Ernesto Zedillo, Vicente Fox y Felipe Calderón se fueron con la finta. Un presidente del PRI y dos del PAN creyeron oportuno cambiar de bando y pasar al lado de los hostigadores de Cuba. Perdieron la apuesta. Los mapas siguen cambiando de color.

Hoy Estados Unidos ha decidido reconocer la inutilidad de su pelea frente a los cubanos. Raúl ha sucedido en la presidencia del país y el liderazgo del Partido Comunista a su hermano Fidel Castro. El PC ha dictado reformas de fondo, que llaman “de actualización”, en la economía y en la política.
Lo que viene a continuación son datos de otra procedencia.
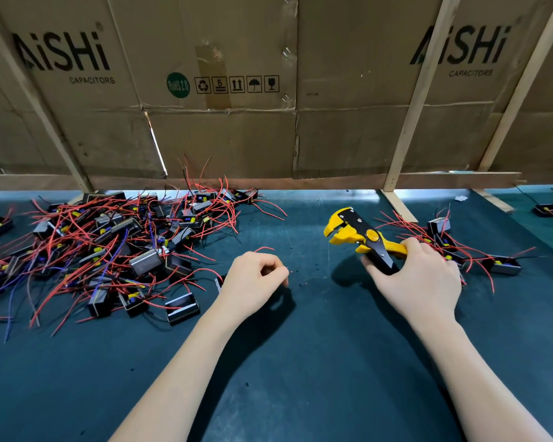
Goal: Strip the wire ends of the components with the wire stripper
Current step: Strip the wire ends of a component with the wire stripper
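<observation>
The stripper (361,237) lay with its long axis slanting from lower right to upper left, its yellow head pointing up-left toward the cardboard wall (224,122), jaws apart. The right hand (419,275) gripped its handles, fingers curled round them, so the handle ends were hidden under the palm. The left hand (256,282) hung just above the mat (300,362), well left of the stripper, its fingers curled in toward the thumb; whether they pinched anything was too small to tell, though a red wire (264,249) arched just beyond the knuckles. A component (219,283) was mostly hidden behind that hand. The big pile (109,247) of components lay to the left of the left hand, cut off at the left edge. A smaller group (460,247) lay just right of the right hand, partly covered by it.
</observation>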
Y alrededor del nuevo panal cubano revolotean cientos de hombres de negocios de todo el mundo, incluidos mexicanos, dispuestos a hincar el diente al manjar antillano.

En palabras del ministro de Comercio Exterior e Inversiones de Cuba Rodrigo Malmierca: para la inversión extranjera, su país ofrece un menú único en el mundo: reglas claras, muy bajo nivel de corrupción (alto contraste con otras latitudes, incluida la nuestra), un desarrollo científico y técnico alto, envidia de muchos desarrollados; una fuerza laboral calificada, con el más alto nivel educativo de la región, bajos salarios, geopolítica excepcional y un mercado interno con una capacidad de crecimiento potencial.

Frente a esta carta, a los empresarios y funcionarios del gobierno peñista se les puede hacer agua la boca, más que frente a uno de los templos de la gastronomía que caracterizan a esta bella ciudad.

Los papeles también han cambiado de color. Cuba ya no es un país acosado, necesitado de amigos. Hoy es la manzana a la que todos quieren hincar diente. Y el gobierno priísta está haciendo fila, en espera de su turno.